L’euro digital risque de siphonner 5% des dépôts bancaires en Belgique

La version numérique de notre monnaie unique pourrait copieusement grignoter les comptes bancaires, signalent les analystes de Morgan Stanley. En conséquence, la Banque centrale européenne (BCE) cherchera à protéger le modèle d’affaires des banques, ‘en contrôlant étroitement le déploiement, avec des limites de taille des portefeuilles numériques’.

‘Nous ne voyons pas l’euro digital comme une question existentielle pour le secteur bancaire européen, ni comme une disruption du modèle des banques commerciales’, rassure d’emblée Morgan Stanley dans un récent rapport d’analyse. Mais à l’heure où toutes les banques centrales de la planète travaillent sur des monnaies numériques, avec des enjeux géopolitiques opposant Chine et Etats-Unis, il est essentiel de savoir si ces nouvelles technologies vont cannibaliser l’argent détenu sur les comptes.

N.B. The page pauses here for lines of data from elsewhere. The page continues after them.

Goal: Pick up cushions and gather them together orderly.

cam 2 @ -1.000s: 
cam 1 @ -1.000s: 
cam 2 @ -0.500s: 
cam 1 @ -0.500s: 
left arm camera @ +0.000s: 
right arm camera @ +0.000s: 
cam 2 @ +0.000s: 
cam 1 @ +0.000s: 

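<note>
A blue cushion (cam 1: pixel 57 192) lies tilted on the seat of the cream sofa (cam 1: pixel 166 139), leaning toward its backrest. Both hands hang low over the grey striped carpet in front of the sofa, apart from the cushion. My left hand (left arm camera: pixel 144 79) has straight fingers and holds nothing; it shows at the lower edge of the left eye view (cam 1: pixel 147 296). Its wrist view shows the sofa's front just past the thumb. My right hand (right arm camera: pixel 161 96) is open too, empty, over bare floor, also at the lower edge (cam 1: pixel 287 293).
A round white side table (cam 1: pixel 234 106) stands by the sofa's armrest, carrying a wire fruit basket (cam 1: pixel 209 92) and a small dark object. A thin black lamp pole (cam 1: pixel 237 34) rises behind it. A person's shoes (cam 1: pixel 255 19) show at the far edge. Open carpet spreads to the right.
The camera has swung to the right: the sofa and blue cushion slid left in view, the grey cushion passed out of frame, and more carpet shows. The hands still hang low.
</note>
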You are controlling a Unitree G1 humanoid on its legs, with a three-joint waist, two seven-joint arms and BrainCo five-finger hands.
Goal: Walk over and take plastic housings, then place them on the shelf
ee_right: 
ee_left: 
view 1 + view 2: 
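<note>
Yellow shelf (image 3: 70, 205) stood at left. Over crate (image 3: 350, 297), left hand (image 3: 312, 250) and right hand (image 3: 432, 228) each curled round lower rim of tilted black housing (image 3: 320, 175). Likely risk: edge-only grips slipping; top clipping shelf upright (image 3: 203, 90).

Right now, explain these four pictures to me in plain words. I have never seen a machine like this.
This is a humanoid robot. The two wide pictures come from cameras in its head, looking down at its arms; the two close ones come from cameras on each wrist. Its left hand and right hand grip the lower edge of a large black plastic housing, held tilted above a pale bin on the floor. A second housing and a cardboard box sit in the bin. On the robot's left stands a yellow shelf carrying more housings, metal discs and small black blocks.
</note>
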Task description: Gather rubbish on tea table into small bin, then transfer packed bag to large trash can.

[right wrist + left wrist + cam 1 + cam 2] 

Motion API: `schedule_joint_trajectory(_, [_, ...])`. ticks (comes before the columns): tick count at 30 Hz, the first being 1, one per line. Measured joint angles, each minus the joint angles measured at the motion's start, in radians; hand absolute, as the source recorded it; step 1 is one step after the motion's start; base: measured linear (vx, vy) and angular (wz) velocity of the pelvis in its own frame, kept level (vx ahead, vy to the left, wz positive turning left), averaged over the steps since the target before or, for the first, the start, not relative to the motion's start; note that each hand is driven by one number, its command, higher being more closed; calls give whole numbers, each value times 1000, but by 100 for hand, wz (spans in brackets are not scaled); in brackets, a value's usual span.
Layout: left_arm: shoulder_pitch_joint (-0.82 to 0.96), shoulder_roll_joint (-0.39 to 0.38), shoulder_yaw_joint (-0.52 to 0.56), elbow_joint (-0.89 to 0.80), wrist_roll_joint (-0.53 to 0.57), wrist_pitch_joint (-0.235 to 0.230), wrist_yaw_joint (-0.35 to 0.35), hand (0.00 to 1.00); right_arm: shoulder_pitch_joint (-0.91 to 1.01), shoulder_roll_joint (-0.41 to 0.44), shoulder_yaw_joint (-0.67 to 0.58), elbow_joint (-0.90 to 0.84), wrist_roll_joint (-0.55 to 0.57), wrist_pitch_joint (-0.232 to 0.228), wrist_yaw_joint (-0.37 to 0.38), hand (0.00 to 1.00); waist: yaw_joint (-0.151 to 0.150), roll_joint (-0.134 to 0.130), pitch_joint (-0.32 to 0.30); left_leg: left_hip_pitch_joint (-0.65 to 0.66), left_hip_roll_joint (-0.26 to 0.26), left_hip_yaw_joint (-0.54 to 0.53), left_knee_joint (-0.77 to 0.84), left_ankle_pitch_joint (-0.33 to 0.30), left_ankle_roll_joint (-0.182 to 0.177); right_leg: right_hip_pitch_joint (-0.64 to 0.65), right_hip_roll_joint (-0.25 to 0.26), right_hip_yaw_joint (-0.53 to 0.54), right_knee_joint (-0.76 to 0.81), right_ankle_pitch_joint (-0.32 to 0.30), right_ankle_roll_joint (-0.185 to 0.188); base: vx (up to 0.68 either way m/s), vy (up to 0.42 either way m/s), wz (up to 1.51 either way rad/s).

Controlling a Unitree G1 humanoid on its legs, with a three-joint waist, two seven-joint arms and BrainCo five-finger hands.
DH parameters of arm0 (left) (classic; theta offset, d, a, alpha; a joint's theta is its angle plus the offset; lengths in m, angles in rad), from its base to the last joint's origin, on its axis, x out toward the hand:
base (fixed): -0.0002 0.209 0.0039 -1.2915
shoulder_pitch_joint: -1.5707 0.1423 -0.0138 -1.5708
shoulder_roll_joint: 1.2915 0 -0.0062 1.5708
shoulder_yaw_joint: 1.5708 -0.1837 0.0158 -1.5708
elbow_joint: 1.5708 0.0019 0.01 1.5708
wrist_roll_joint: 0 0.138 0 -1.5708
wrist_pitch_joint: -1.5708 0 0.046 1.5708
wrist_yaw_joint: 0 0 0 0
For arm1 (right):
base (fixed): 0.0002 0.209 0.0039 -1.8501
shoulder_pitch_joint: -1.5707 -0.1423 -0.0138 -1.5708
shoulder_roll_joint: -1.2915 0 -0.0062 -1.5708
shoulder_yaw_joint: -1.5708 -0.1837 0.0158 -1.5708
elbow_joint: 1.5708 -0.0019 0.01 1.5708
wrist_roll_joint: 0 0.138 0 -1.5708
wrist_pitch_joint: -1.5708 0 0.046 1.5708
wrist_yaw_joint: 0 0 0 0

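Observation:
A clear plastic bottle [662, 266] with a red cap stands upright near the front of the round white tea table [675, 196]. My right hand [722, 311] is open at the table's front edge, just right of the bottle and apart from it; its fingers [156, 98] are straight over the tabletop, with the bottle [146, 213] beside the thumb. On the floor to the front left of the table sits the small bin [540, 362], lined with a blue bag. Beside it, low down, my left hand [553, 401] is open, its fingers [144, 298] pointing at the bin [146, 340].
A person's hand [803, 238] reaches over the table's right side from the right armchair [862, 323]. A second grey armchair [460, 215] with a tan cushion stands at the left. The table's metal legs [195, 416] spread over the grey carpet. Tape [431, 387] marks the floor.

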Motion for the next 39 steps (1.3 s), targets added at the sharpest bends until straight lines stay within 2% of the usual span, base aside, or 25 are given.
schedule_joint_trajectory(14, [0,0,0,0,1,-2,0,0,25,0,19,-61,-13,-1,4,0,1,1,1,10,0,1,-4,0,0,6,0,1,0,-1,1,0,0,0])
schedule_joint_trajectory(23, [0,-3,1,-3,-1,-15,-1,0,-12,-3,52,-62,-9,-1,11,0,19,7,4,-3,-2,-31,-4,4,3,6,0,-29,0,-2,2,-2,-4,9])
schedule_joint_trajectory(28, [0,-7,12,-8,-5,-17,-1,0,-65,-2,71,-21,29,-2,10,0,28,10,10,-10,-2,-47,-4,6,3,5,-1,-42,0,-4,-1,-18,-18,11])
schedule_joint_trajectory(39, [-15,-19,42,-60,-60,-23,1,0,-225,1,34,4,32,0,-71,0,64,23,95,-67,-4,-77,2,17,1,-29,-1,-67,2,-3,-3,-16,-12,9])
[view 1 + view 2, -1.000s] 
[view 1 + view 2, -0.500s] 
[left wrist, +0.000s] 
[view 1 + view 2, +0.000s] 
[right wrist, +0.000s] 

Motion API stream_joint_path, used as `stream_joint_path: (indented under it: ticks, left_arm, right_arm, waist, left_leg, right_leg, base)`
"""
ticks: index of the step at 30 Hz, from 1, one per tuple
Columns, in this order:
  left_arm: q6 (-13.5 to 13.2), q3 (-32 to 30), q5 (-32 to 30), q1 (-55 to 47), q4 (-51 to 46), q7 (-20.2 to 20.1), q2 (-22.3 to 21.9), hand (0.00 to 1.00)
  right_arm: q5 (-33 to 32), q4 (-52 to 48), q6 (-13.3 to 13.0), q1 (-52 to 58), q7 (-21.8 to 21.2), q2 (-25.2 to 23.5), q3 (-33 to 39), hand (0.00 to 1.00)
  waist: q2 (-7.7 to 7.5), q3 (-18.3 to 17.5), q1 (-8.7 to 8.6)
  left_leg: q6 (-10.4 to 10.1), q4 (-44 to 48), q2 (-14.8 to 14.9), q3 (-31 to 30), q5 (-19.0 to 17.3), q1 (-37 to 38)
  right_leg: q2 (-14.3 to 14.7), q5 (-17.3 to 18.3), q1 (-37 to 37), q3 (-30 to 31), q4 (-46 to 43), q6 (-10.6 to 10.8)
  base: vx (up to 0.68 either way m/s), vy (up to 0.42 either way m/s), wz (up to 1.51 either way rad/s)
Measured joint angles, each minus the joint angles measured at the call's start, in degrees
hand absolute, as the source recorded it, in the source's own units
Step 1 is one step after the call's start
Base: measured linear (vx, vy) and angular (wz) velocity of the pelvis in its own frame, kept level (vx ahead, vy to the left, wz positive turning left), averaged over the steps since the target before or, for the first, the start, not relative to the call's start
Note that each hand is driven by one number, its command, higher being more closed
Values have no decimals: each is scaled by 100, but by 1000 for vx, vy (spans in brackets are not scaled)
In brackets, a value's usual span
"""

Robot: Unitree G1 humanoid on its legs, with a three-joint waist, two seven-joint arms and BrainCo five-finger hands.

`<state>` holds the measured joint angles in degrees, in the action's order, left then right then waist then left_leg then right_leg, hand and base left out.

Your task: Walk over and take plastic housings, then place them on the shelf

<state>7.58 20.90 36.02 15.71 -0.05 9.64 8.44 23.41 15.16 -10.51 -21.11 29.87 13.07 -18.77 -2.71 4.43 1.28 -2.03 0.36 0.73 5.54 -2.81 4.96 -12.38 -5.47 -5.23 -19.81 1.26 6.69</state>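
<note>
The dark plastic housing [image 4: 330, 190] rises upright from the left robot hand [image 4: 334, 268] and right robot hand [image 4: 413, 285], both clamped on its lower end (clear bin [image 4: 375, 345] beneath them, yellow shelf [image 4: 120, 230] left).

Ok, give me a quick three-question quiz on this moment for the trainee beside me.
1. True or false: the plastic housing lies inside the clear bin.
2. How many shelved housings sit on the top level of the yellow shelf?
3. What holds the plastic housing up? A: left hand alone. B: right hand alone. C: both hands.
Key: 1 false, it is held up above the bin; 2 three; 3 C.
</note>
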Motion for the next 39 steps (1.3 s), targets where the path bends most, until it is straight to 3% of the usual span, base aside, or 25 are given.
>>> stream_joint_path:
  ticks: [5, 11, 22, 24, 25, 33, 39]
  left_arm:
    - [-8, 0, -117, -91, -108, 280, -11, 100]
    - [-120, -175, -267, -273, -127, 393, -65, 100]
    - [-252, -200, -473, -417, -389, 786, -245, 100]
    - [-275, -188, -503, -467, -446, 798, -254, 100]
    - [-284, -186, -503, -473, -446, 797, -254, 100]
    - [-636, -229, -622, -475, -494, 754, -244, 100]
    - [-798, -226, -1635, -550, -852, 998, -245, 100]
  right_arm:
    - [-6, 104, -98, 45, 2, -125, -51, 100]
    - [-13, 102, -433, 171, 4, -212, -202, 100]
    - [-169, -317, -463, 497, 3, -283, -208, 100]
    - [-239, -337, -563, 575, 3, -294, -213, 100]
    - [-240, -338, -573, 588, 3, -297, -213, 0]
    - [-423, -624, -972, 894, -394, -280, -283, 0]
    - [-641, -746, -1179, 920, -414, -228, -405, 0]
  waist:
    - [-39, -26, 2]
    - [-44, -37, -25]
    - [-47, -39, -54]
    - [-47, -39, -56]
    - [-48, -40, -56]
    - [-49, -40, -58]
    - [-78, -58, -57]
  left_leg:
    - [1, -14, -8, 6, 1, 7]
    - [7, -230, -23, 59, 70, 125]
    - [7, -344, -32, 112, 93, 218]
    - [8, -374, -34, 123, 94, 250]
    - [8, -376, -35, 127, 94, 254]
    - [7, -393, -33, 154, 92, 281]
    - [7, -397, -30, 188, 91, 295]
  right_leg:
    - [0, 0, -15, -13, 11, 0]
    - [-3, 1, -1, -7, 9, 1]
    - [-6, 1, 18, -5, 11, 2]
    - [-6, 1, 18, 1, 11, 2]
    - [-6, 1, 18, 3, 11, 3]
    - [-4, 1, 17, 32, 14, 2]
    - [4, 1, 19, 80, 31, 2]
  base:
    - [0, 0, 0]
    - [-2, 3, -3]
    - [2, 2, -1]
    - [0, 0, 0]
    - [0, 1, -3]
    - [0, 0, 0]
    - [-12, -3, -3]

L’euro digital pourrait avoir plus d’effet que de simplement remplacer électroniquement le cash. ‘Les clients transférant leurs dépôts des banques vers le portefeuille numérique, cela réduit ainsi les dépôts disponibles pour les banques en tant que source de fonds la plus stable’, épinglent Magdalena Stoklosa, Giulia Aurora Miotto et Izabel Dobreva.

Scénario et impact estimé

Les analystes de Morgan Stanley indiquent que leurs estimations reposent sur un scénario dans lequel tous les citoyens de la zone euro âgés de plus de 15 ans ont transféré 3.000 euros dans ce qui serait effectivement un wallet contrôlé par la BCE. Ce montant a été mentionné comme un plafond théorique par plusieurs décideurs politiques et experts du marché.

‘Cela pourrait théoriquement réduire les dépôts totaux de la zone euro, définis comme les dépôts des ménages et des sociétés non financières, de 873 milliards d’euros, soit 8%’, détaille le rapport.

L’impact ne serait pas homogène. Les banques des petits pays pourraient théoriquement être plus touchées que la moyenne, avec une chute des dépôts pouvant atteindre jusqu’à 32% des montants totaux en Lettonie, ou 51% des placements des ménages lettons. Contre 6 et 10% en France, 2% au Luxembourg.

‘Nous pensons toutefois que notre scénario à l’hypothèse la plus pessimiste est peu probable pour ces petits pays, car la conversion de 3000 euros de dépôts en euro numérique équivaudrait à transférer 30 à 50% du total des dépôts des ménages’, relativisent les analystes de Morgan Stanley.

En supposant, de manière plus réaliste, que seulement 10% des dépôts des ménages seront convertis dans cet e-euro, on observe alors une baisse plus homogène des dépôts en Europe.

Dans tous les scénarios et selon toutes les estimations, l’euro digital pourrait néanmoins de vampiriser 5% des dépôts bancaires en Belgique, une proportion comparable à celle des Pays-Bas et de la France (6%).

Coûts supplémentaires

Morgan Stanley évoque un autre potentiel effet secondaire à prendre en considération. Les analystes considèrent que l’euro numérique pourrait entraîner une augmentation des coûts pour les banques, en fonction de la manière dont la BCE assurera le déploiement et l’interface.

‘Bien que nous n’ayons pas de détails, les banques seront probablement responsables de l’infrastructure technique, de l’interface utilisateur, de l’identification des clients (KYC et AML) et de la gestion des risques, ainsi que de l’assistance aux clients du porte-monnaie électronique’, font remarquer les rapporteurs.

Si l’importance de l’investissement et de la maintenance est difficile à évaluer, il n’est certainement pas opportun d’ajouter une pression supplémentaire sur des entreprises comme les banques qui essaient de réduire leurs coûts opérationnels.